Dune formation on Titan, Saturn’s largest moon, requires higher wind speeds than expected and the dunes evolve over timescales that are much longer than previously thought. These findings, presented in two independent studies published in Nature and Nature Geoscience this week, offer new insights into the processes that shape sand dunes, which may provide clues about dune formation on other planets and moons.
The wind-blown dune formations on Titan are thought to be similar to those found on Earth, Mars and Venus. Modelling studies have been performed to determine the conditions that produce dunes on Titan, but it is unclear how accurate these models are. Wind tunnel experiments designed to simulate surface conditions on Titan, reported by Devon Burr and colleagues in Nature, indicate that threshold wind speeds required to move sand for dune formation are around 40 per cent higher than predicted by current models. These results lend support to the idea that only rare strong westerly winds control dune movement, rather than the easterly winds that are thought to be most common on Titan.

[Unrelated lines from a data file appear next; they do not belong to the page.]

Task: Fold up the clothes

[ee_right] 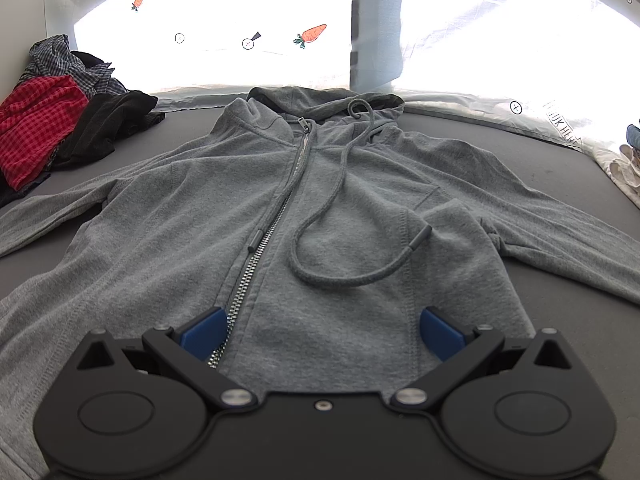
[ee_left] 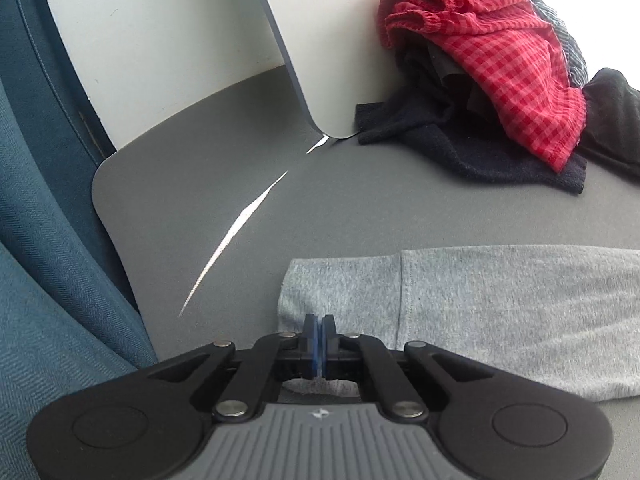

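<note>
A grey zip-up hoodie (ee_right: 320,208) lies front up and spread flat on the grey table, both sleeves stretched out sideways, its drawstring looped across the chest. My right gripper (ee_right: 320,332) is open, low over the hoodie's bottom hem, its blue pads either side of the lower front, the left pad by the zipper (ee_right: 260,256). In the left wrist view, my left gripper (ee_left: 319,328) is shut on the cuff end of the hoodie's sleeve (ee_left: 480,312), which lies flat on the table.
A pile of other clothes sits at the table's far left: a red checked garment (ee_left: 500,60) (ee_right: 36,120), dark garments (ee_right: 108,124) and a plaid shirt (ee_right: 60,56). A teal upholstered seat (ee_left: 48,240) lies beside the table edge (ee_left: 116,208). A carrot-print sheet (ee_right: 312,36) lies behind.
</note>
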### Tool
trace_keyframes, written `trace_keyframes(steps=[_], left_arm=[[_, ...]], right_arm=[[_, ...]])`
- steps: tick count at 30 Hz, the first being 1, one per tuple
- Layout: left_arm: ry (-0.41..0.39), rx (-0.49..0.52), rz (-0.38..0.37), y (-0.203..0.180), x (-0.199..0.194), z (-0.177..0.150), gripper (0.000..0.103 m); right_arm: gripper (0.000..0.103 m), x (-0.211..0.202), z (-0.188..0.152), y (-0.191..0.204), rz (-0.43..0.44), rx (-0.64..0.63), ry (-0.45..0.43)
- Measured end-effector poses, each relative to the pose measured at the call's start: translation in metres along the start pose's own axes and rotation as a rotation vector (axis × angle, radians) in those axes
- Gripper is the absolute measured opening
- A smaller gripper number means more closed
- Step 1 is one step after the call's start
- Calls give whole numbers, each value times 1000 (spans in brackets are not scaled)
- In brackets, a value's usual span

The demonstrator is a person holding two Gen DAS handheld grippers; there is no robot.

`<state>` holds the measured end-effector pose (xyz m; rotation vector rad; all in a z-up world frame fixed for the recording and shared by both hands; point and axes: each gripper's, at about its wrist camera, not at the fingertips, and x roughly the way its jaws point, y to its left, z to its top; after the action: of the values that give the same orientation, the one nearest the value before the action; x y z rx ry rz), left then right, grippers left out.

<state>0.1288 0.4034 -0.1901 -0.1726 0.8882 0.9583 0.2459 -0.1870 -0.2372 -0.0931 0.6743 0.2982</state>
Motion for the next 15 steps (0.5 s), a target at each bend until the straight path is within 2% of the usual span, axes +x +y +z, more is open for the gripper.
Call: trace_keyframes(steps=[2, 4, 7, 9, 10, 12, 14, 15], left_arm=[[38, -25, 15, 11, 1, -6, 2], [49, 9, 41, 11, 2, -12, 2], [71, 60, 119, 6, 3, -12, 2], [61, 8, 52, 12, -3, -10, 5], [48, -23, 6, 15, -8, -8, 16], [15, -45, -18, 12, -19, -2, 31], [-19, -36, -37, 4, -29, 4, 34], [-40, -31, -76, -2, -35, 8, 34]], right_arm=[[103, 0, 0, 0, 0, 0, 0], [103, 0, 0, -1, 0, 0, 0], [103, 0, 0, -1, 1, 1, 0], [103, 0, 1, -1, -1, 0, 0], [103, 0, 1, -1, -2, -2, 0], [103, 1, 1, 0, -5, -3, 1], [103, 1, 2, 1, -7, -2, 2], [103, 0, 2, 1, -8, -2, 3]])
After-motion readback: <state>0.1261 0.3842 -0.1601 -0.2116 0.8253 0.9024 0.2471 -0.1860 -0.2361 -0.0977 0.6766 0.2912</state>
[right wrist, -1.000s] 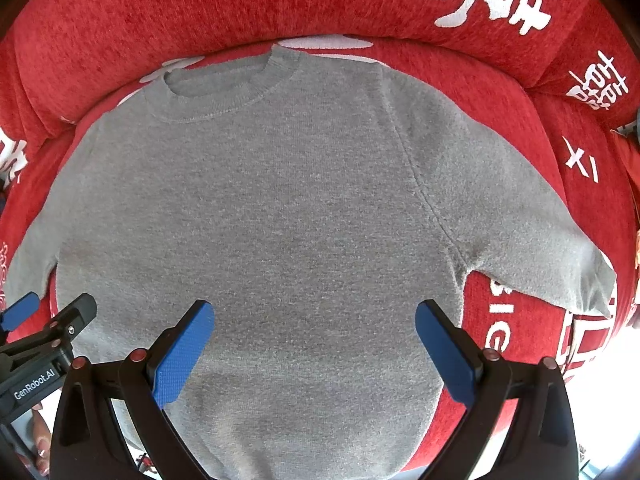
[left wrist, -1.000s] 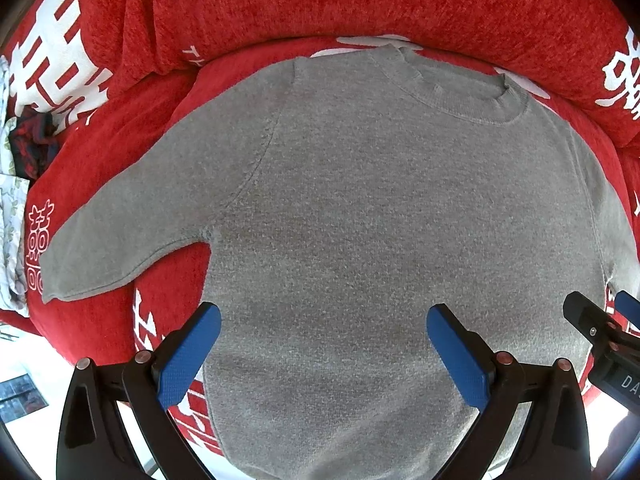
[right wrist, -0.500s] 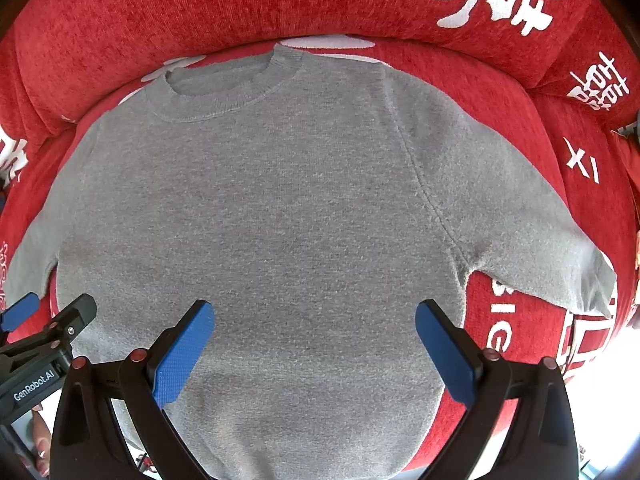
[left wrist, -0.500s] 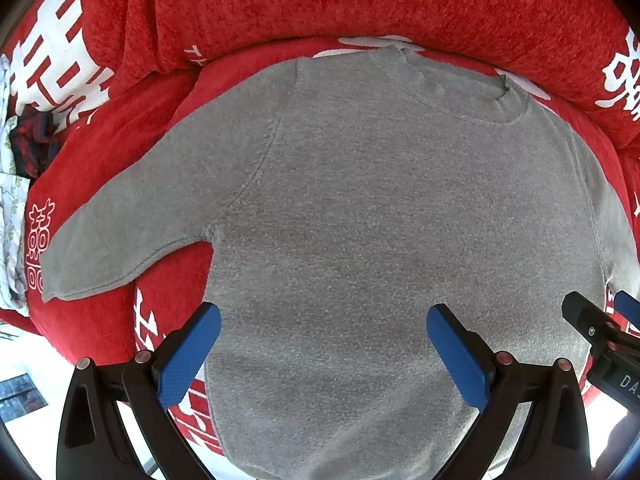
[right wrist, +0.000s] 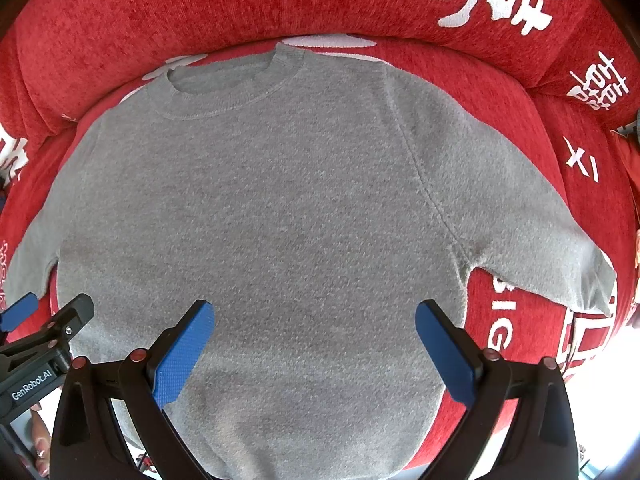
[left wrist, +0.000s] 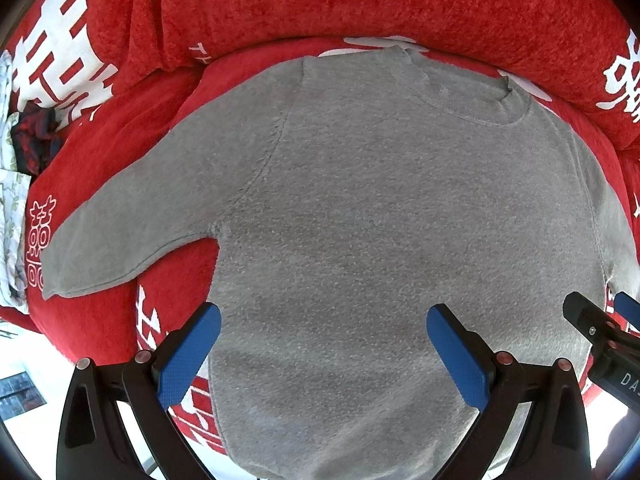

A second study by Ryan Ewing and colleagues, detailed in Nature Geoscience, analyses images of Titan’s dunes taken by NASA’s Cassini spacecraft. The results imply that long-term climate cycles associated with variations in Saturn’s orbit control the sand-dune patterns on Titan. The authors estimate that the observed reorientation of some dune crests would have taken around 3,000 Saturn years (around 88,000 Earth years) or longer. This timescale exceeds that of diurnal, seasonal, or tidal wind cycles, which have previously been suggested to be drivers of these patterns, and suggests that Titan’s dunes - like large dune fields on Earth - are shaped by long-term climate cycles.